Where can I get my cock sucked?
Where can I get my ass fucked?
--Mick Jagger, "Cocksucker Blues."


The Song

In 1970, The Rolling Stones left Decca Records with the intention of setting up their own label. Decca reminded them they were still contractually obliged to record one more single.

Jagger and Richards cooked up this track in order to fulfil their obligation. It tells the story of a schoolboy of uncertain age going into Leicester Square in the hopes of hooking up. The lyrics are quite explicit, but, possibly concerned that wouldn't be enough to offend Decca's execs, our protagonist then refers to sex with pigs back at his rural home before being assaulted and sodomized by a "pig" of another sort, a police officer.

It's surprisingly effective, Jagger's voice accompanied only by blues guitar. It also stuck Decca with a song they couldn't possibly release.

The charming ballad briefly appeared on a 1984 German box set, before being removed from future pressings. In the twenty-first century, bootlegs may be found easily.

Most famously, it became the theme song for the most infamous and least-watched of Rolling Stones rockumentaries.

The Doc

The Stones 1972 tour in support of the legendary Exile on Main St. album would be their first return to North America since the disastrous Altamont concert. That event and accompanying documentary, which was supposed to see the band presiding over a second Woodstock, ended with violence, the beating of Jefferson Airplane's Marty Balin, and the killing of a spectator. Many factors contributed to the debacle, but hiring the Hells Angels for security and paying them in beer must be counted among them, and among history's less prudent business decisions.

The Stones were hoping for a different documentary this time around. Since one of Robert Frank's photographs had served as the Exile cover and he had at this point made a handful of experimental films, they hired him to direct.

Cameras were left about so that anyone could film whatever caught their minds. Frank's job mostly occurred in the editing of the diverse footage. The results presage our era of YouTube video and citizen reporters. They also frequently make The Blair Witch Project look like a study in thoughtful, steady-handed cinematography.

That wasn't the main problem.

When the Stones watched the results, they immediately took action to prevent the film's release.1 Their reaction becomes all the more remarkable when one considers that their last film included an onscreen killing. It's one thing to position yourselves as pop's Bad Boys as a marketing gimmick; it's perhaps another to show your audience that you've grown into the role. The director disagreed. The film ended in a weird legal limbo with a decision allowing a few, small archival screenings, provided Robert Frank was present. The scarcity of showings made Cocksucker Blues a sought-after bootleg commodity.

It has a few bright moments-- the Stones playing, music onstage with Stevie Wonder and road house pool with some small town locals. The rest is probably an accurate peek behind the curtain of their lives at the time.
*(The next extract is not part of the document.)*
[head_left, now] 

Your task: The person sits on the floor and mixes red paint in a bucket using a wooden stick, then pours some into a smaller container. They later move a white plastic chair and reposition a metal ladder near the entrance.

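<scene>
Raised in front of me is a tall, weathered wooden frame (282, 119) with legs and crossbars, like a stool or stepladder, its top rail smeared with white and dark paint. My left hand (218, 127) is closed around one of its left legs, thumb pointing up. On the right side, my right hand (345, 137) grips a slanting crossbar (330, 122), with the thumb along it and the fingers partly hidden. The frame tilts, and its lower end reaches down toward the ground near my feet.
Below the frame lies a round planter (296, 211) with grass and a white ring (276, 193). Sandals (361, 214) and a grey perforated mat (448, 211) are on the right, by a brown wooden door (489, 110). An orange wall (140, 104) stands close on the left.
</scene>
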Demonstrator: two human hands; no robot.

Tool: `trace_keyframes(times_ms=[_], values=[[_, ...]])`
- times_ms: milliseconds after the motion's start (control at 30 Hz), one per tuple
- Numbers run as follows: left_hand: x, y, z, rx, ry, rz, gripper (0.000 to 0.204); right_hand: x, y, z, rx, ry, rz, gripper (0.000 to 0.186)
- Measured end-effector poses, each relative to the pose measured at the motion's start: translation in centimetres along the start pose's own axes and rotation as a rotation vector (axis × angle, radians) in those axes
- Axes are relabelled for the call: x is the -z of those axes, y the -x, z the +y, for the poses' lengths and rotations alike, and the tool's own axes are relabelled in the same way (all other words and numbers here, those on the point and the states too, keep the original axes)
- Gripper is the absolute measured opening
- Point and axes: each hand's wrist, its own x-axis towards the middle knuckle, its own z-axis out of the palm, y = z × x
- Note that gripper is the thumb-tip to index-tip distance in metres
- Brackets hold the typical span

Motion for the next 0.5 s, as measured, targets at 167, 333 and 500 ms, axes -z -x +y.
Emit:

It plays like someone's home movies, sporadically interrupted by something interesting and by a few things that should never have happened, much less been filmed. These include a sexual encounter between a roadie and a groupie where the degree of consent cannot be clearly determined. We also get instances of hard drug use by the Stones and everyone around them. At one point, a woman appears to ingest an entire handful of cocaine. Two people inject heroin in a scene that focuses so much on one woman's private parts that the credits identify her as "Snatch Girl."

The likes of Truman Capote, Terry Southern, Tina Turner, and Dick Cavett make brief appearances, creating a cinematic game of Where's Waldo?. Few of them contribute anything of real value. Despite the celebrity guests and lurid elements, what mostly gets captured is the isolation and boredom of the tour.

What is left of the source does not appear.